Modify the access rules that apply to specific URL sets to apply to HTTP/HTTPS traffic instead of all protocols.
See Here

Move the access rules that apply to specific URL sets below the SBS Protected Networks access rule and above the SBS Internet Access rule.
See here

 

I am on to GFI to hopefully get them to update their documentation.  Also, thanks to Chris Puckett in Microsoft for his usual excellent support.

  2 Replies to “SBS2003 SP1 + ISA2004 SP2 = No DHCP?”

  1. March 9, 2009 at 10:21 pm

    Nick,

    I want you to know that you are a life saver. I was doing a major redo replacement SBS for a client of mine. Reading your post lead me completely in the right direction. They have a web-based LOB that wouldn’t work correctly.
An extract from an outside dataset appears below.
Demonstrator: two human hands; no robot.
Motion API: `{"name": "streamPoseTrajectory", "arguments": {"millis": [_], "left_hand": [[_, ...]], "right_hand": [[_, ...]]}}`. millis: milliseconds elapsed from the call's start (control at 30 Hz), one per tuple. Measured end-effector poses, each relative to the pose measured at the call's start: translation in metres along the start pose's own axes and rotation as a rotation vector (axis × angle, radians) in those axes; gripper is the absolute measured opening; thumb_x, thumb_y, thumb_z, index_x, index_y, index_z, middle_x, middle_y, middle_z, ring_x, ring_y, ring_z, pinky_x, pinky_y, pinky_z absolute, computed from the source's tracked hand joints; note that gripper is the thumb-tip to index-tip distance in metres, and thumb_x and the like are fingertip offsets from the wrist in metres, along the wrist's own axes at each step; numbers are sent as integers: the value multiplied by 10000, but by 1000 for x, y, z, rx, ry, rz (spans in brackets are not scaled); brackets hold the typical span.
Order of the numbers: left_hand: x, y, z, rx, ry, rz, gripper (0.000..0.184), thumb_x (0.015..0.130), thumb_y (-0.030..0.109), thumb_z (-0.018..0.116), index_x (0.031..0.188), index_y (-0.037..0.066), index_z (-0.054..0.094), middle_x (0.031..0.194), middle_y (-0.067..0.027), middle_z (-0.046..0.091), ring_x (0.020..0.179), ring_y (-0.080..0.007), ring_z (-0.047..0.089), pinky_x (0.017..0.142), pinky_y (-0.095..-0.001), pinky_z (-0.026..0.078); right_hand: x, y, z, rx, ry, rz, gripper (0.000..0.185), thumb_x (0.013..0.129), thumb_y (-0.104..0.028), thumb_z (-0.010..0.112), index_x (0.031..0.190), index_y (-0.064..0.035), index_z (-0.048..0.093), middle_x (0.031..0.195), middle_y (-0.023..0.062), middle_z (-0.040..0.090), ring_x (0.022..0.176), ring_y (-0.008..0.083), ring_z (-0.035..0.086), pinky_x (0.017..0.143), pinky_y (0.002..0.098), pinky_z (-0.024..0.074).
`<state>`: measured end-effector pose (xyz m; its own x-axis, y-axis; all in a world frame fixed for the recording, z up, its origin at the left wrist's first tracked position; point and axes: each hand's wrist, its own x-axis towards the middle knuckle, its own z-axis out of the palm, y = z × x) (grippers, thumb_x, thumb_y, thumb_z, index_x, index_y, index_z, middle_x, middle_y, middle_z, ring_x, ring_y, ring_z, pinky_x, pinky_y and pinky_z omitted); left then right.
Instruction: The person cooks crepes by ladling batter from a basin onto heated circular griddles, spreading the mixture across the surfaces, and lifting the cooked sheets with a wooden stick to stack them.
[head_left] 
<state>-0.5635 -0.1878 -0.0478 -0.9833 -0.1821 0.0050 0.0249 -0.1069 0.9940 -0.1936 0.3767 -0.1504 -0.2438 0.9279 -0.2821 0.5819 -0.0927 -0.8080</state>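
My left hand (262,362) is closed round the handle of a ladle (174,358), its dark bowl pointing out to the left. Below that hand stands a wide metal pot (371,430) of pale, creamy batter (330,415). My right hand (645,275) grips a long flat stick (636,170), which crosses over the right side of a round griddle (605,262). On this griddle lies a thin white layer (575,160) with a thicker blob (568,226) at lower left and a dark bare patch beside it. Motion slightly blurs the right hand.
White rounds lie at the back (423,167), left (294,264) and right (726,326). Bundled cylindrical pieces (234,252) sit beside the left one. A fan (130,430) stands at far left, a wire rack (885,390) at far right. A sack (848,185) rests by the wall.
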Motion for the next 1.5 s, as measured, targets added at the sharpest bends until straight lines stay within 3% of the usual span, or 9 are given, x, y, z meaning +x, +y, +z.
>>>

After calling their support they said since I was going through a proxy (ISA 2004) that they wouldn’t support me and I was on my own. Determined to resolve the issue without having to uninstall ISA 2004, I watched the logging and found out all what was needed. I created a rule that used an URL Set to their websites and everything other sites it was going to, I did have it apply to All Outbound, thinking nothing of it. Their program worked and I was the hero.

    Little did I know that DHCP stopped working and they have IP Phones that needed the custom DHCP scope that I had configured on SBS to put the phones into another VLAN. Phones started going offline and any computer that lost a connection could no longer get a DHCP request. I spent hours on this and had no idea that ISA was the culprit because it was working all weekend.

    Sure enough, I made the rule to use only HTTP/HTTPS (like I should of done in the first place) and bingo, all the phones that were offline started working and new clients starting getting IP’s.

    Thanks a million!

  2. Ben Morris
    March 18, 2010 at 9:08 am

    This is the strangest thing – not exactly simple to trace…

    Thanks for the pointers – fixed my problem – which was made all the weirder because machines with pre-existing leases were happily renewing (no broadcast I guess).